* Data block *
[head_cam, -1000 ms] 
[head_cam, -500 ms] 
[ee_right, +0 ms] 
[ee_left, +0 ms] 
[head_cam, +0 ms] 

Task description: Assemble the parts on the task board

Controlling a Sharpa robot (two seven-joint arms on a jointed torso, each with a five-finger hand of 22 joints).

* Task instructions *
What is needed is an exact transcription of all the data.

* Task answer *
[head_cam, -1000 ms] 
[head_cam, -500 ms] 
[ee_right, +0 ms] 
[ee_left, +0 ms] 
[head_cam, +0 ms] 

Task description: Assemble the parts on the task board

Controlling a Sharpa robot (two seven-joint arms on a jointed torso, each with a five-finger hand of 22 joints).

No more output will be produced for this exercise.